Within the last decade or so, research and interest in the area of gut health and how it impacts overall physical, mental, and emotional health has exploded. Identifying and Addressing pathogenic microbes, supporting the proliferation of healthy gut bugs, and healing the gut lining has become a huge thrust within the functional and holistic health and wellness spaces far and wide!

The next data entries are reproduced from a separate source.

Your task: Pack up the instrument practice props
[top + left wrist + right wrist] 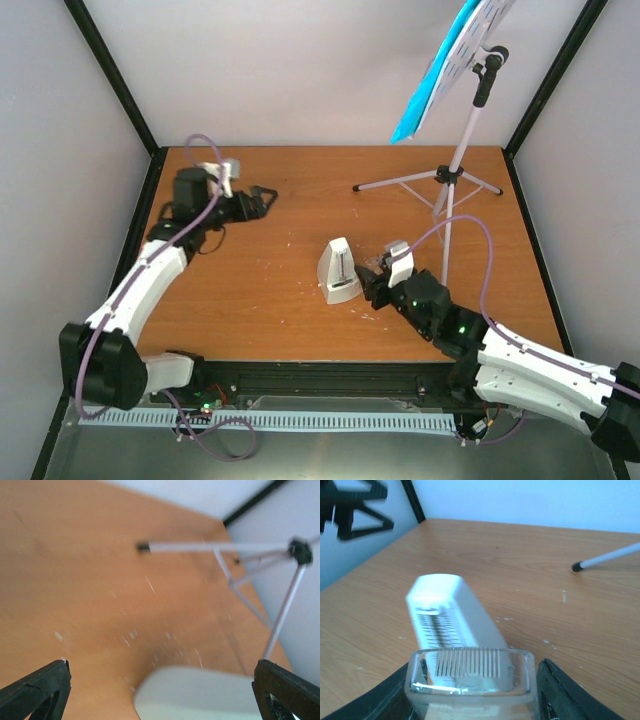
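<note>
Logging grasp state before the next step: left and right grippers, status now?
Left gripper: open, holding nothing.
Right gripper: fingers flank the metronome; whether it is clamped cannot be told.

Left arm (140, 285): extended from its base up the left side of the workspace, with the forearm angled inward and the wrist bent so the tool faces right. Left gripper (262, 201): held low, jaws spread wide. In the wrist view its two black fingers (35, 690) sit at opposite lower corners with nothing gripped. Right arm (540, 375): stretched low from the right base, reaching left and forward toward mid-table. Right gripper (368, 285): its fingers (560, 690) straddle the base of the metronome (450, 625), close on both sides. Firm contact could not be confirmed from either view.
</note>
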Action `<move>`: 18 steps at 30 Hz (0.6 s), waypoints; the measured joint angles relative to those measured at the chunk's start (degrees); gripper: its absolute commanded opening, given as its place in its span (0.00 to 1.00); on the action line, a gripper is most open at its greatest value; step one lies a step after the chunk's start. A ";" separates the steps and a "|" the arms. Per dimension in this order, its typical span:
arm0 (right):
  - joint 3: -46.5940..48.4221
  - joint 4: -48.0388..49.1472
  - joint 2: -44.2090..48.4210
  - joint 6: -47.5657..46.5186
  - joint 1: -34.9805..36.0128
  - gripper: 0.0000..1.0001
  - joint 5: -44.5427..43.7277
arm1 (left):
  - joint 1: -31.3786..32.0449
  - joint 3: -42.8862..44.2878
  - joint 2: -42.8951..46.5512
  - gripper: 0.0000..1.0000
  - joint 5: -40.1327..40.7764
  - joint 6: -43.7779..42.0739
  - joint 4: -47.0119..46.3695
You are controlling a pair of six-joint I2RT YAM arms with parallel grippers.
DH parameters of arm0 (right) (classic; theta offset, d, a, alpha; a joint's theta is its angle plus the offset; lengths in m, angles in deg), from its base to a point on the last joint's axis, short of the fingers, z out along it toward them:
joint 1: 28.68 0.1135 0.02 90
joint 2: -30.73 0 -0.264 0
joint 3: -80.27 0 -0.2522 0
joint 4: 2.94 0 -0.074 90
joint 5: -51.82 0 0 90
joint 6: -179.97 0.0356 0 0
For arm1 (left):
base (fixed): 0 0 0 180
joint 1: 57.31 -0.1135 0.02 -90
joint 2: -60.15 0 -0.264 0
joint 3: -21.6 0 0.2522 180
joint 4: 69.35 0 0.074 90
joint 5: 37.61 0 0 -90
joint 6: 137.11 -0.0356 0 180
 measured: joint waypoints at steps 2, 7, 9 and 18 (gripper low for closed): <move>-0.50 2.43 -0.26 0.52 4.04 0.44 -3.67 | -3.43 2.82 2.64 1.00 0.90 -2.14 1.90; -1.68 10.25 -5.29 1.90 10.14 0.44 -11.72 | -6.23 2.95 10.71 1.00 8.85 -7.32 2.47; -1.66 13.66 -8.68 1.86 12.17 0.44 -14.58 | -6.23 1.60 12.55 1.00 12.87 -9.44 1.88; -1.05 23.21 -20.06 1.62 13.60 0.44 -20.00 | -6.23 -3.96 13.07 1.00 19.56 -13.86 1.53</move>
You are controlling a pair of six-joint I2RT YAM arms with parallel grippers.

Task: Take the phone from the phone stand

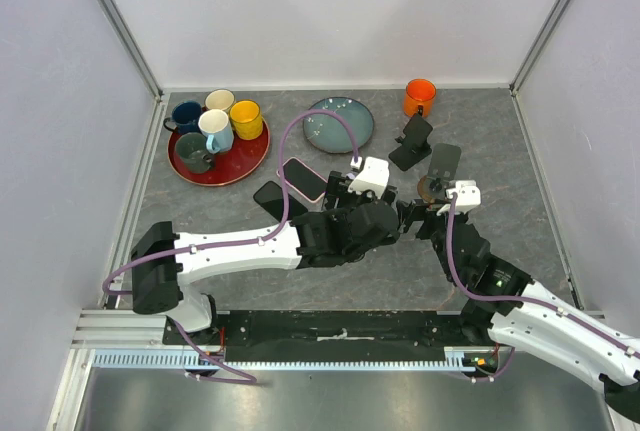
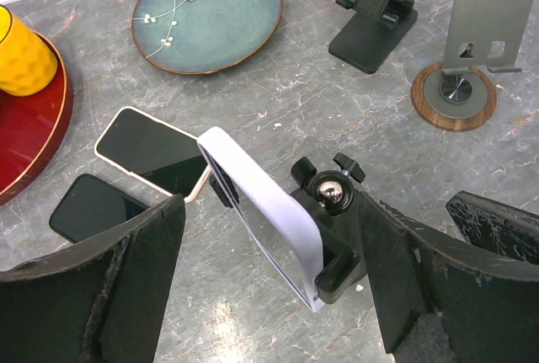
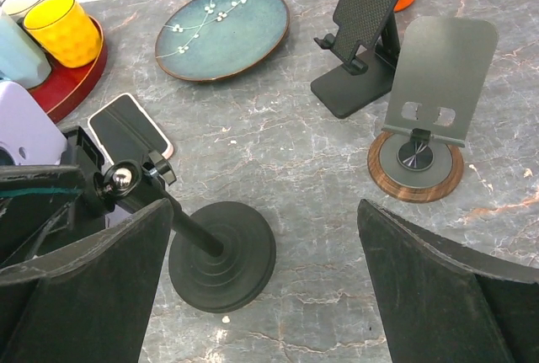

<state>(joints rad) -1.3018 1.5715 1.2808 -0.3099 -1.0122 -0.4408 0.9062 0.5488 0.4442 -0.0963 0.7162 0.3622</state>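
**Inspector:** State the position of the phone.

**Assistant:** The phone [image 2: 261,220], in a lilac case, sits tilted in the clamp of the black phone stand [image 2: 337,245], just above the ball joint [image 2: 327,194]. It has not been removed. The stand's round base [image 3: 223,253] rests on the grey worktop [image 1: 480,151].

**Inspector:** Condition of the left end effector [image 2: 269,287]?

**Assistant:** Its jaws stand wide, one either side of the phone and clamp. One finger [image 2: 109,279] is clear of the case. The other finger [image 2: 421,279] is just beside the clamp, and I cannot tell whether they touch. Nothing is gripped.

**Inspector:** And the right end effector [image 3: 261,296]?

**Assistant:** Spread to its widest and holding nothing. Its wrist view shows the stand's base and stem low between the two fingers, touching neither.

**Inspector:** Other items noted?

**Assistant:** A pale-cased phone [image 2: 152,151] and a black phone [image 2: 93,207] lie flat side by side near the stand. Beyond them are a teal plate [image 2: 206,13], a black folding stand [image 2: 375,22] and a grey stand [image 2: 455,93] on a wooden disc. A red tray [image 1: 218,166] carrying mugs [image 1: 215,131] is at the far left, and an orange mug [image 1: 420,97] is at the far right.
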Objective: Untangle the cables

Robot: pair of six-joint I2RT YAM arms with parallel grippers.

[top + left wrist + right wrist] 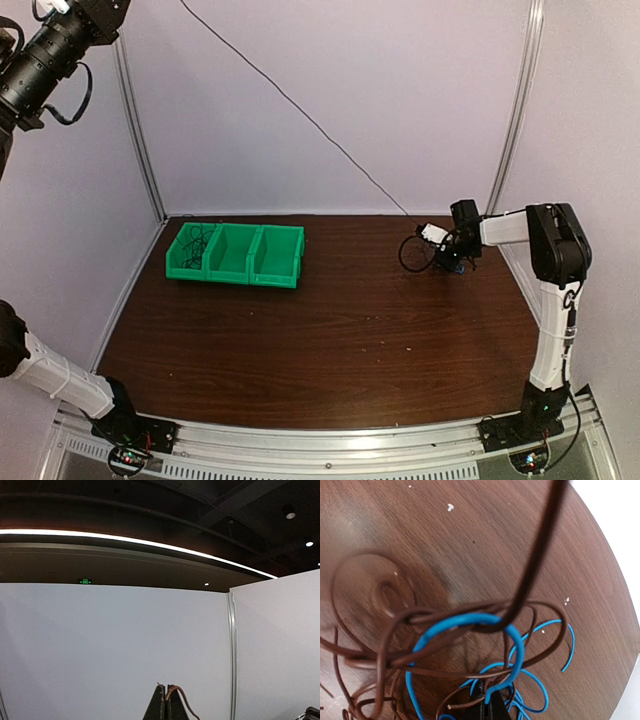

Gut health has been and continues to be a main focus for me in my own health journey and in my work with clients as a functional health practitioner. On a personal level, I have dealt with a severe and often disabling case of recurring SIBO (small intestinal bacterial overgrowth) that did not respond to many widely used holistic measures that have been helpful for others. I also see the same issue in many clients that come my way.

This observation has lead me to raise the question, “Why is it so common for many people to put forth huge effort towards healing their guts in the areas of diet, gut pathogen eradication protocols, pre and probiotics, and the list goes on yet they continue to struggle with gut health and thus remain stuck in other areas of their health as well? What are the reasons for this?”

Here is what my formal training and personal and professional experiences have taught me to be the main factors involved:

#1: Low Biodiversity of Beneficial Gut Microbes!

A healthy gut requires diverse and rich populations of beneficial gut microbes. Digestive and other health issues arise when gut bugs get out of whack thus creating an imbalance between beneficial and potentially harmful microbes. Once healthy, native gut microbes have been greatly reduced or totally wiped out, the gut and rest of the body become extremely vulnerable to infection and other toxic insults.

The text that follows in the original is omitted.